<<<<

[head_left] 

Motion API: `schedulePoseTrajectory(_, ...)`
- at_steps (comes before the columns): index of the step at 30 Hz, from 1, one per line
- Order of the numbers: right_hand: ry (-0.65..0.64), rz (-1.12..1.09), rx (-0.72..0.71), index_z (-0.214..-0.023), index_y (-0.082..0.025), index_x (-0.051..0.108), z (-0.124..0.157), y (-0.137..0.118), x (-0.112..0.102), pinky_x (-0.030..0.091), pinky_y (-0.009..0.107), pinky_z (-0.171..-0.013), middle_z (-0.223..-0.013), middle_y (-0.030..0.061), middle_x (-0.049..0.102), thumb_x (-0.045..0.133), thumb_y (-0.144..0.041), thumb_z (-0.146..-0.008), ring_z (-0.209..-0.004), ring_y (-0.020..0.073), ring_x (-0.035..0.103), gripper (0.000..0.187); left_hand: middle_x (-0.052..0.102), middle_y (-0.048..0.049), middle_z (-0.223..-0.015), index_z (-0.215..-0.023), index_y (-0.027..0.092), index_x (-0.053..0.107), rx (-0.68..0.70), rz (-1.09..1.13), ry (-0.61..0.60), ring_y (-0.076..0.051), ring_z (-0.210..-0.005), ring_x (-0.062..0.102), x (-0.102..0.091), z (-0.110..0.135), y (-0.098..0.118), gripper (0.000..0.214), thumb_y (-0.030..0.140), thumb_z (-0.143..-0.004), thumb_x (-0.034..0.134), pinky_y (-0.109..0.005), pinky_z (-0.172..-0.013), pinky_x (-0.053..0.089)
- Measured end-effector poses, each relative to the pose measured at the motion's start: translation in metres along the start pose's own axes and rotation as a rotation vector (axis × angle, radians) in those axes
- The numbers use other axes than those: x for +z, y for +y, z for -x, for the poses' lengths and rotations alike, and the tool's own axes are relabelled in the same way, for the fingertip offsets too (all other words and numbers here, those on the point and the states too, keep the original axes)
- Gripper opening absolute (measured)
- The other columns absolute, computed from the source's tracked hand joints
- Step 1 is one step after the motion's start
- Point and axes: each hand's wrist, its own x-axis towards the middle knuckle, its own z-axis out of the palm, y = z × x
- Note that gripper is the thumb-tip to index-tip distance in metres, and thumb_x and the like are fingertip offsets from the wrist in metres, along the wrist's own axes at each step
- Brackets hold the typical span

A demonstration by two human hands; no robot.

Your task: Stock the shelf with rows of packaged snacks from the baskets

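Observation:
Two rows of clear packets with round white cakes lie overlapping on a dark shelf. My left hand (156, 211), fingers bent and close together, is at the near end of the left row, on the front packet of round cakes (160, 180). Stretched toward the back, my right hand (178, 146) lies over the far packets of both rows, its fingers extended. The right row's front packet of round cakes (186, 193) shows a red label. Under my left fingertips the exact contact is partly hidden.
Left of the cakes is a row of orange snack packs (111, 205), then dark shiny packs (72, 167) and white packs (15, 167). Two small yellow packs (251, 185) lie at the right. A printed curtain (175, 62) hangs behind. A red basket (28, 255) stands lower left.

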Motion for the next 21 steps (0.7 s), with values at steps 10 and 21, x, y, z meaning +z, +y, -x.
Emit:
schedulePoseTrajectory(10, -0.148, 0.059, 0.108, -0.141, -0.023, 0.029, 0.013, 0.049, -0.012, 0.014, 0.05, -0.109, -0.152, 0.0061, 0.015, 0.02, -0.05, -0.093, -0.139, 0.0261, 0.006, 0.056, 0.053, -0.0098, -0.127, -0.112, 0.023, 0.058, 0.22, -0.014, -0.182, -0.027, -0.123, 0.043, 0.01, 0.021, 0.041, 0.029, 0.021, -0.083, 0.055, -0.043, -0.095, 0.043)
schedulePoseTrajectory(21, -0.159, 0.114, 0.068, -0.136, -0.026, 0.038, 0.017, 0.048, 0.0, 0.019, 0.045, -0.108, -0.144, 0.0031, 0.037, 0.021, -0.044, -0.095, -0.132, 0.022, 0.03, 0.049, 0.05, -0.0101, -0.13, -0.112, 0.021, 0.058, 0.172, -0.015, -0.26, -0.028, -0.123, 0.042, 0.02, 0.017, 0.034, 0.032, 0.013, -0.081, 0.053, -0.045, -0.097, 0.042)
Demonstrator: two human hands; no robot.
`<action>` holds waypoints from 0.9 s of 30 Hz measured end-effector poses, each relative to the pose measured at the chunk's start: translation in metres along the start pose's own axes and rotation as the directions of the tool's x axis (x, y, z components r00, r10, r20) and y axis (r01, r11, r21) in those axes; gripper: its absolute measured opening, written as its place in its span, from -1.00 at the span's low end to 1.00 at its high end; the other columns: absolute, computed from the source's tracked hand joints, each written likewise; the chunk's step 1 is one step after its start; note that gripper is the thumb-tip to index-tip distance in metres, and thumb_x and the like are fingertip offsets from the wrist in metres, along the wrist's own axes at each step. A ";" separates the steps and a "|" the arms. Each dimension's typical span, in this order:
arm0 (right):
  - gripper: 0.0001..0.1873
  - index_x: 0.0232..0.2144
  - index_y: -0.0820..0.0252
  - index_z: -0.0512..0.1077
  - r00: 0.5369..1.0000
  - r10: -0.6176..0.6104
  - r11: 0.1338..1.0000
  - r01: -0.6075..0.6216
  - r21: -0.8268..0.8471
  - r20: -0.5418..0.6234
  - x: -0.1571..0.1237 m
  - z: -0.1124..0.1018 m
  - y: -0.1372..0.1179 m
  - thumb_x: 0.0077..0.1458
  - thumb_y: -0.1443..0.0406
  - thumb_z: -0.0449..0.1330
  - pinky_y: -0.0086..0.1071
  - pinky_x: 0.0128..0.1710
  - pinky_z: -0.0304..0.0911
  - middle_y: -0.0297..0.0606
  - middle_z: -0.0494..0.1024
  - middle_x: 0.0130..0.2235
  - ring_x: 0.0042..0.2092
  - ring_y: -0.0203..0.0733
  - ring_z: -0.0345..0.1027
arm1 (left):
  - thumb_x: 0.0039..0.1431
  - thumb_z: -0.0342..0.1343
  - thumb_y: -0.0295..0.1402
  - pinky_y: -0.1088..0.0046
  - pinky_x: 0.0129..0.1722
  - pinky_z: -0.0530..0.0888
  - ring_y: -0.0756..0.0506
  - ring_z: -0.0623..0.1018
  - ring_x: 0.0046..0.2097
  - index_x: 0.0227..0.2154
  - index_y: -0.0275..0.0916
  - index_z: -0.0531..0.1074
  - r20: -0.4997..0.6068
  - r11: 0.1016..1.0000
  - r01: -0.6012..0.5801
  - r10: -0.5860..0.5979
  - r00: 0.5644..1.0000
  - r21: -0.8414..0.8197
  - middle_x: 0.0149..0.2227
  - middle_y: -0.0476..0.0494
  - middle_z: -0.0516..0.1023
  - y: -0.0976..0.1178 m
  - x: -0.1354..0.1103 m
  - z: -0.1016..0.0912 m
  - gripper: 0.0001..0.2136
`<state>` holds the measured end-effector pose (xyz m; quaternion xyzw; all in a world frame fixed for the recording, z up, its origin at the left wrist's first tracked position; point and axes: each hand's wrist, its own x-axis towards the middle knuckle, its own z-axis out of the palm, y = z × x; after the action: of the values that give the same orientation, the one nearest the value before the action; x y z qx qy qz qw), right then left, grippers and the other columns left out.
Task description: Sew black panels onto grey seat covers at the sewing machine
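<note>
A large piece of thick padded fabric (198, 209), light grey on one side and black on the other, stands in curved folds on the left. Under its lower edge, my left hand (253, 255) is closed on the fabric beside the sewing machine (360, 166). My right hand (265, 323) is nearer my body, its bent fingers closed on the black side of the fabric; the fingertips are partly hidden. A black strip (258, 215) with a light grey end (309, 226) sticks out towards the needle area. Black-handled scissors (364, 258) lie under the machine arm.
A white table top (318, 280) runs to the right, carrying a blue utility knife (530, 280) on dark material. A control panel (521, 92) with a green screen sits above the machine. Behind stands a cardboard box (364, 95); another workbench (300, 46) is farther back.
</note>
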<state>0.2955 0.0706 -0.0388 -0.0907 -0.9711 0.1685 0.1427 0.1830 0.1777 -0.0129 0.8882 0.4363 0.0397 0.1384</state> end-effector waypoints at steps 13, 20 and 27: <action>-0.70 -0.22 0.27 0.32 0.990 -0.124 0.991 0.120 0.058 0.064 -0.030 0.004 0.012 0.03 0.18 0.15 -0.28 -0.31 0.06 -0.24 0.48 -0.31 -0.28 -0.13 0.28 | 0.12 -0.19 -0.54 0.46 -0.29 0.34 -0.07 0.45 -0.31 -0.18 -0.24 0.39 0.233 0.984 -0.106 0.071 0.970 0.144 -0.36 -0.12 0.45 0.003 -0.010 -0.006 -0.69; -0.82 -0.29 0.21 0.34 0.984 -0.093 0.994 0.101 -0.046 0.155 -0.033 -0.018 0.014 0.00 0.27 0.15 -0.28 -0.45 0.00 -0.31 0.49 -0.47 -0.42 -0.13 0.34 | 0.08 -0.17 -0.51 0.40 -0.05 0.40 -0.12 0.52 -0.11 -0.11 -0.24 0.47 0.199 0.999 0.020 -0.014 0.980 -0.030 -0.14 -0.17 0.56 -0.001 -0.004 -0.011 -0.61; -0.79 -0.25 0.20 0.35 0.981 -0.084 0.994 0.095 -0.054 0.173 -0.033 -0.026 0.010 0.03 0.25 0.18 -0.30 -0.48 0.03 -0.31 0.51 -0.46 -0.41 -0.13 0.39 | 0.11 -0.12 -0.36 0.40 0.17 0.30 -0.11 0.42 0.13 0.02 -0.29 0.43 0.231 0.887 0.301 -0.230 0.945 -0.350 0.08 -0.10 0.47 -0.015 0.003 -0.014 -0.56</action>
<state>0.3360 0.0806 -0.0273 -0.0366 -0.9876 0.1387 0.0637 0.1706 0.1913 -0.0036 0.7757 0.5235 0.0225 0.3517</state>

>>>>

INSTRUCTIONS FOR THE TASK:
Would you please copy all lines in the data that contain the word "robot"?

SOLUTION:
A demonstration by two human hands; no robot.
Demonstrator: two human hands; no robot.

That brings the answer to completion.